EXERCISE — Answer with the exact lines of the following material from the one containing "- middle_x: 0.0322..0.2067" through the one containing "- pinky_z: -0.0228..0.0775", both end lines included.

LISTED RECORDS —

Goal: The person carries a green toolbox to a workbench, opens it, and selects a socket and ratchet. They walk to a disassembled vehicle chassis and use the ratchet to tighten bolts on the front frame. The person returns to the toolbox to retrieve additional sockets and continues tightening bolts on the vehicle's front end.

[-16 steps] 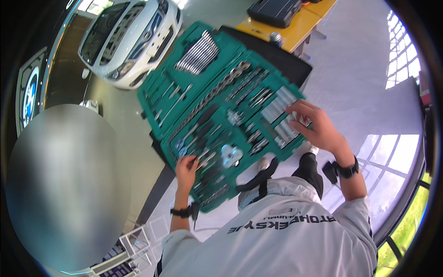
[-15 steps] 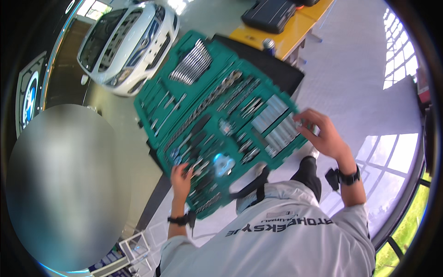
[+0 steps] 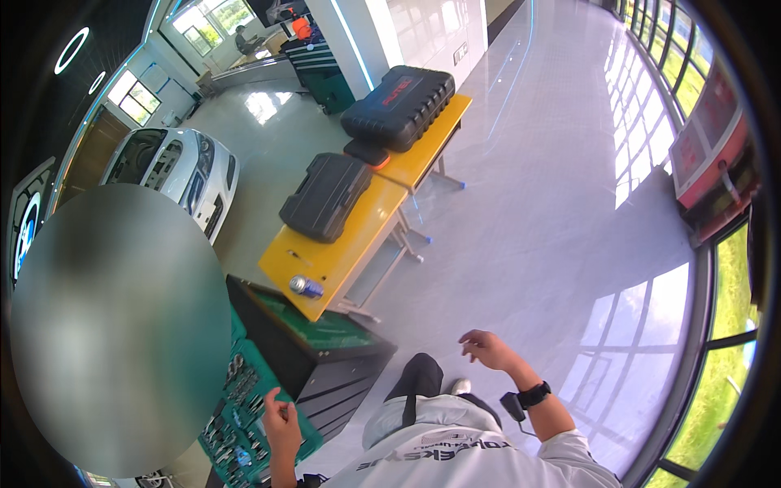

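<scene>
A green open tool case (image 3: 309,439) full of metal tools lies at the lower left, beside a dark cabinet (image 3: 342,398) with ridged sides. In front of its right edge is my left hand (image 3: 282,420), fingers raised and apart, with nothing visible in them. Out over the floor on the right, my right hand (image 3: 486,348) hangs with loosely bent fingers and no object showing in it. A large blurred oval hides much of the case's left part.
Yellow tables (image 3: 382,203) stand ahead, bearing a large black case (image 3: 399,106), a smaller dark case (image 3: 325,195) and a can (image 3: 306,286). A white car (image 3: 183,163) is at the far left. Red equipment (image 3: 708,146) stands at the right by the windows.
My view has swung to the right, so the tool case now sits at the lower left. Both hands have come away from its tools and edge.
</scene>
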`<state>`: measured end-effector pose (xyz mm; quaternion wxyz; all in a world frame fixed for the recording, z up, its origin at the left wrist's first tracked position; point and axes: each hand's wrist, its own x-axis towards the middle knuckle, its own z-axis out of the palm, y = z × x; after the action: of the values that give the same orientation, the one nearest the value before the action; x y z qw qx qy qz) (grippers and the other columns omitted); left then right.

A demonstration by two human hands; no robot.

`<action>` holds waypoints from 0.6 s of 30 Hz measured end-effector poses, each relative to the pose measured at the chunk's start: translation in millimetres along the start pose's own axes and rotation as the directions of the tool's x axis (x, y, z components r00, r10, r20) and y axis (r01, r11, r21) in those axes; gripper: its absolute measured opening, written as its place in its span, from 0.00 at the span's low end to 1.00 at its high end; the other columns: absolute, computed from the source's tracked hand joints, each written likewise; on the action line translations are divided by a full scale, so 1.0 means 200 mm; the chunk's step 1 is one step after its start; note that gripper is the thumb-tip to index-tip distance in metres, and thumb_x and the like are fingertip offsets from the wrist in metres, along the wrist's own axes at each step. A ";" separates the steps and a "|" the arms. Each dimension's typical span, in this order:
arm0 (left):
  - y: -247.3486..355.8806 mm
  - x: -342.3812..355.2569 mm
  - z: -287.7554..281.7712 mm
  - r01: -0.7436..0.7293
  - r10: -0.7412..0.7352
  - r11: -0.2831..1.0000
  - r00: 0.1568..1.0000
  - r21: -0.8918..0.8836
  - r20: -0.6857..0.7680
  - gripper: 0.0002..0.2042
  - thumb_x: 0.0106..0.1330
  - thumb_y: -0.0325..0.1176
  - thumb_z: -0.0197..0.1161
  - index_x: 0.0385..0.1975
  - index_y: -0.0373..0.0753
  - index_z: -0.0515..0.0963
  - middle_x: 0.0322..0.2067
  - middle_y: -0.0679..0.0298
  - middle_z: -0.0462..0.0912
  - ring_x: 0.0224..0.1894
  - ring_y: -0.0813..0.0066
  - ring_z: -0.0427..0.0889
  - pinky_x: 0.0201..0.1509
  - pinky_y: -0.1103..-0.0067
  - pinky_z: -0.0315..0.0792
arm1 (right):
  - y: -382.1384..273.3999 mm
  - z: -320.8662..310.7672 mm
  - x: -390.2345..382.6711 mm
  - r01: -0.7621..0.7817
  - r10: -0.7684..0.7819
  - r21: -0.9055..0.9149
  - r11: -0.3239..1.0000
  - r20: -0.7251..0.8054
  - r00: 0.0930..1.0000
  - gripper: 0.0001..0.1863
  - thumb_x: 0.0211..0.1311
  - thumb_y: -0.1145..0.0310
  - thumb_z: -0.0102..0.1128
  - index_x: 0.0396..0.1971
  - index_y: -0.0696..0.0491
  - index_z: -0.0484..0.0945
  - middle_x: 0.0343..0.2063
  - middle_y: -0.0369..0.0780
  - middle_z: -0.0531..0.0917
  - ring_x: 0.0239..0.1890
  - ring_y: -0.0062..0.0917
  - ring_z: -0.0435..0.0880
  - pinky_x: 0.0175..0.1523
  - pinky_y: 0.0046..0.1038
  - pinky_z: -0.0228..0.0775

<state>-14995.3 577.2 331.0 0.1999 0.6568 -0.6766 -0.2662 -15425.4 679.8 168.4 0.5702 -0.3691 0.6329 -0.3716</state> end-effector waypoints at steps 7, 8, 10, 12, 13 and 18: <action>0.84 0.69 0.99 -0.105 -0.003 0.987 0.742 0.121 0.671 0.25 0.61 0.37 0.63 0.57 0.38 0.65 0.31 0.56 0.83 0.33 0.59 0.82 0.41 0.69 0.74 | -0.13 -1.30 0.81 -0.013 -0.126 -0.412 0.911 -0.309 0.943 0.15 0.63 0.66 0.51 0.47 0.57 0.75 0.31 0.45 0.84 0.36 0.34 0.83 0.43 0.33 0.74; 0.89 0.82 1.19 -0.077 -0.055 0.986 0.680 0.146 0.732 0.25 0.62 0.39 0.63 0.56 0.38 0.65 0.34 0.55 0.83 0.36 0.58 0.82 0.43 0.68 0.74 | -0.04 -1.50 0.83 -0.118 -0.166 -0.556 0.822 -0.433 0.886 0.15 0.62 0.66 0.51 0.46 0.56 0.76 0.32 0.46 0.84 0.38 0.38 0.83 0.44 0.36 0.74; 1.14 1.21 1.76 -0.343 0.015 0.915 0.551 0.210 0.834 0.23 0.63 0.42 0.60 0.55 0.39 0.68 0.39 0.53 0.83 0.42 0.56 0.82 0.46 0.66 0.74 | 0.10 -1.93 0.76 -0.319 -0.054 -0.571 0.757 -0.540 0.840 0.14 0.62 0.64 0.50 0.45 0.53 0.77 0.34 0.46 0.84 0.40 0.44 0.81 0.46 0.42 0.73; 1.52 1.48 2.21 -0.738 0.084 0.653 0.292 0.169 0.953 0.22 0.63 0.43 0.57 0.53 0.38 0.71 0.44 0.52 0.82 0.47 0.54 0.81 0.49 0.64 0.74 | 0.12 -2.31 0.58 -0.504 0.204 -0.422 0.754 -0.578 0.790 0.14 0.61 0.66 0.51 0.45 0.52 0.76 0.39 0.50 0.83 0.44 0.48 0.80 0.50 0.43 0.71; 1.83 1.69 2.43 -0.866 0.080 0.495 0.133 0.076 0.988 0.21 0.63 0.44 0.56 0.52 0.38 0.72 0.45 0.51 0.81 0.48 0.53 0.80 0.50 0.63 0.75 | 0.21 -2.52 0.53 -0.564 0.250 -0.392 0.727 -0.613 0.749 0.14 0.61 0.65 0.51 0.44 0.51 0.78 0.39 0.50 0.83 0.45 0.47 0.80 0.50 0.43 0.72; 3.46 2.17 3.25 -0.962 0.807 0.228 0.102 -0.149 0.581 0.15 0.64 0.35 0.57 0.48 0.36 0.72 0.39 0.52 0.81 0.41 0.57 0.81 0.45 0.64 0.75 | 0.68 -3.31 0.19 -0.801 0.445 -0.022 0.598 -0.822 0.354 0.12 0.55 0.63 0.55 0.38 0.50 0.81 0.42 0.47 0.83 0.48 0.42 0.79 0.54 0.40 0.71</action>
<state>-15963.8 205.9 221.7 0.0248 0.0201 -0.9851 -0.1693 -16093.6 739.9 79.7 0.2585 -0.0157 0.9621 -0.0854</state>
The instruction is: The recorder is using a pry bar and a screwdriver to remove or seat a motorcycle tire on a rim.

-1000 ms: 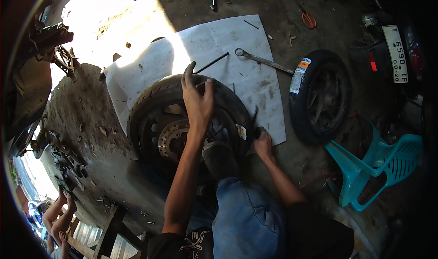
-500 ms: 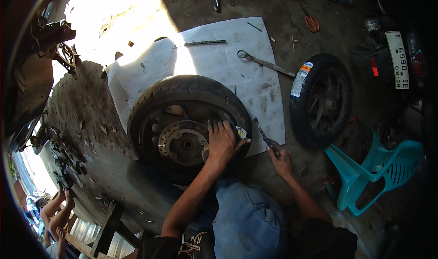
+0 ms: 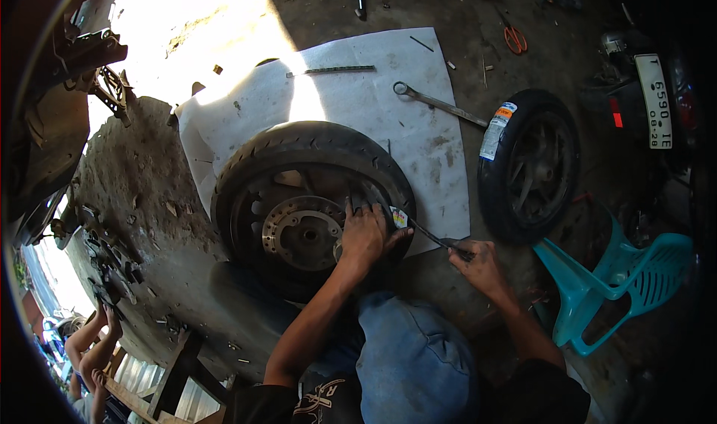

YOUR SOLUTION —
  - middle_x: 0.0322..0.2067
  - middle_y: -0.0679..0.0298
  - middle_z: -0.0462..0.0912
  - ring_x: 0.0224..0.1894
  - ring_y: -0.0813..0.0066
  - ring_z: -0.0427..0.0889
  - pinky_x: 0.0201..0.1509
  - pinky_y: -0.1103..-0.0067
  - pinky_z: -0.0315..0.0792
arm1 (right):
  - y: -382.1384..273.3999 mm
  - z: -320.8662..310.7672 mm
  - x: -390.2345..382.6711 mm
  - r01: -0.7621..0.7817
  - r10: -0.7684..0.7819
  - r21: -0.9055..0.9149
  - r11: -0.3239..1.0000
  - r20: -0.7251..0.8054
  - r00: 0.0930..1.0000
  - gripper: 0.0001..0.1863
  - thumb_x: 0.0211..0.1311
  - thumb_y: -0.1145..0.0310
  - thumb_z: -0.0102..0.1128
  - index_x: 0.0396..0.1971
  - index_y: -0.0696..0.0491
  - index_z: -0.0484..0.0945
  - middle_x: 0.0343..0.2063
  - middle_y: -0.0369..0.0780
  - middle_z: -0.0531..0.0917
  - ring_x: 0.0239..0.1890
  - ring_y: -0.0062..0.0917
  - ring_z: -0.0435..0.0880
  - pinky_x: 0.0175..0.1523
  - pinky_y: 0.0046..0.1038
  - pinky_z: -0.0228..0.0775

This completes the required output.